Find the line in the entries below that contains "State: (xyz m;". Repeat it exactly, and every line after it through the line that contains "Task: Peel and".

_Records supplied_:
════════════════════

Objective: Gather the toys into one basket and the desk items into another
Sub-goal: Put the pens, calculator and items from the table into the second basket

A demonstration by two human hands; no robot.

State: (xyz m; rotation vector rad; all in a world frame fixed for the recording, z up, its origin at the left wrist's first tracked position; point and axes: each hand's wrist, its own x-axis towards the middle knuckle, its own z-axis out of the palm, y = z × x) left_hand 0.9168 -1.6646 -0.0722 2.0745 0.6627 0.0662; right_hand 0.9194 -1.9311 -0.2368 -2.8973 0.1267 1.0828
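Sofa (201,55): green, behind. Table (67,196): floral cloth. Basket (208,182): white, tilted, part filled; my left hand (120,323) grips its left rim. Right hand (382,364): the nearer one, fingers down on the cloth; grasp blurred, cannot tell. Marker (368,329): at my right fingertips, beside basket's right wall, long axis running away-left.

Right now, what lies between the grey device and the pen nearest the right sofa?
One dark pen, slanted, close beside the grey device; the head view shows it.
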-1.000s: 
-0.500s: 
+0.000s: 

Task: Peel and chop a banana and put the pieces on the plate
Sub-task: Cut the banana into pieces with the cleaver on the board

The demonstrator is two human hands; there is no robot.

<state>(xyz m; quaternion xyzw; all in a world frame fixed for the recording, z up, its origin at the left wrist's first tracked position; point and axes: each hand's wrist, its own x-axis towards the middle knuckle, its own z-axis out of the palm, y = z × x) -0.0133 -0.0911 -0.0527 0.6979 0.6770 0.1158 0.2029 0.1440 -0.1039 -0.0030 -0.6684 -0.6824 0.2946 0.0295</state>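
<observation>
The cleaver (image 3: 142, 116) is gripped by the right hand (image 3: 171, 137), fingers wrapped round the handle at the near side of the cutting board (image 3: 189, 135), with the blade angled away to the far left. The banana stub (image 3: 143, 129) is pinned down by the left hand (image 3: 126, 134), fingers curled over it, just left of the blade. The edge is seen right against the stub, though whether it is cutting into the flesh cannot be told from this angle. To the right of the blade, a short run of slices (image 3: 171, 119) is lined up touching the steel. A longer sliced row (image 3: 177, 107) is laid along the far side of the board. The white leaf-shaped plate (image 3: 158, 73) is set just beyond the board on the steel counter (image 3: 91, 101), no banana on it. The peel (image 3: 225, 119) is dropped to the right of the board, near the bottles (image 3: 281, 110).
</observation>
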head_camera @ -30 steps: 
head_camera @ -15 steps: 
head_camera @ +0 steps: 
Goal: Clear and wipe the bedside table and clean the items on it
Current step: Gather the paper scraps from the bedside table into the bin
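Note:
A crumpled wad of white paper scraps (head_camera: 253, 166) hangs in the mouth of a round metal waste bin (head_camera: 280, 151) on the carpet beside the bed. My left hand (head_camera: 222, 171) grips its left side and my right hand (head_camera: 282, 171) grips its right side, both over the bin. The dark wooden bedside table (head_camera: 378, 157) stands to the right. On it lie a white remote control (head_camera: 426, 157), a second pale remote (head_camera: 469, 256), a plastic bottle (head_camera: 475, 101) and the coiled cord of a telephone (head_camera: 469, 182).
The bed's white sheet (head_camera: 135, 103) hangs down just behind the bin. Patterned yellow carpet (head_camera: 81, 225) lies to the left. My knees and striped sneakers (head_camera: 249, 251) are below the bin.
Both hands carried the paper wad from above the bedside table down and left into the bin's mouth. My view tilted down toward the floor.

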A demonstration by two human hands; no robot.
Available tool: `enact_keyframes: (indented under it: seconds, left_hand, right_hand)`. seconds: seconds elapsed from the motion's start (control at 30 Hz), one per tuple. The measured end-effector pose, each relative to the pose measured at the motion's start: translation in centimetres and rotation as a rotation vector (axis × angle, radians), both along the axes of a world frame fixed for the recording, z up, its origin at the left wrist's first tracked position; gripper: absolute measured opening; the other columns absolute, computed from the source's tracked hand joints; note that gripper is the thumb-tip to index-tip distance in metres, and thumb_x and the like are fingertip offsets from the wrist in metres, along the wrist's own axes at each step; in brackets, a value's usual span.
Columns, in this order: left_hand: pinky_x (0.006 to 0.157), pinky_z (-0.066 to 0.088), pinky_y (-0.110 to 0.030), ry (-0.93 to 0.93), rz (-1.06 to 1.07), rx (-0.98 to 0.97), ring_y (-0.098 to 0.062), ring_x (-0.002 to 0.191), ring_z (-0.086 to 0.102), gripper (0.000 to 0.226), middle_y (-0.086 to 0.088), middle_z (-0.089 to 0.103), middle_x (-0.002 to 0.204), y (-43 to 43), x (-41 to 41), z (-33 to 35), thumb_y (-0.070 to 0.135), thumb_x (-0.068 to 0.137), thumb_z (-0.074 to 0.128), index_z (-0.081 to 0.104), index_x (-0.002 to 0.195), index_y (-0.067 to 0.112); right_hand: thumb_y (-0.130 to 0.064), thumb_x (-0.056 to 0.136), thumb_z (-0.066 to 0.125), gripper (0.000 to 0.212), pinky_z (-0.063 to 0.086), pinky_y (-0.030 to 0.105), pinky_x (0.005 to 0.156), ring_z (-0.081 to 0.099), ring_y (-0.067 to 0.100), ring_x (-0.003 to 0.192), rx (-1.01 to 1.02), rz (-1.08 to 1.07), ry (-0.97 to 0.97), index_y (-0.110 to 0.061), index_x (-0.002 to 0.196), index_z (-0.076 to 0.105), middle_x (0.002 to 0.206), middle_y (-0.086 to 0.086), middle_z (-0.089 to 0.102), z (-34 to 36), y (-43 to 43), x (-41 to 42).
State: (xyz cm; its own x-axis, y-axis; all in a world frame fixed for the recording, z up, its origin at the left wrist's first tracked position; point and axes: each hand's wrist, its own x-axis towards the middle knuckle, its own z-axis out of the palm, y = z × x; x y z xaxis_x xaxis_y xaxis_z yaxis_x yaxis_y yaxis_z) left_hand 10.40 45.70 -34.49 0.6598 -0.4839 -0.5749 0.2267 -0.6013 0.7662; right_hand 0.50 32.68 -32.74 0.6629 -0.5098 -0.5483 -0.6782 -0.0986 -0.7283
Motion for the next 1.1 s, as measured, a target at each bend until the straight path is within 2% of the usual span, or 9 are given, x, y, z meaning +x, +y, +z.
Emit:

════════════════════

_Result_:
State: (xyz m; rotation vector rad; all in a world frame fixed for the recording, z up, its origin at the left wrist's first tracked position; point and axes: each hand's wrist, its own x-axis towards the middle knuckle, its own z-axis out of the palm, y = z × x) left_hand 0.9168 -1.6646 -0.0722 2.0745 0.6627 0.0662; right_hand 0.9194 -1.9311 -0.2368 -2.8973 0.1267 1.0828
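Sofa (201,55): green, behind. Table (67,196): floral cloth. Basket (208,182): white, tilted, part filled; my left hand (120,323) grips its left rim. Right hand (382,364): the nearer one, fingers down on the cloth; grasp blurred, cannot tell. Marker (368,329): at my right fingertips, beside basket's right wall, long axis running away-left.

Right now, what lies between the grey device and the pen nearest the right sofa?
One dark pen, slanted, close beside the grey device; the head view shows it.
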-1.000s: 
-0.500s: 
+0.000s: 

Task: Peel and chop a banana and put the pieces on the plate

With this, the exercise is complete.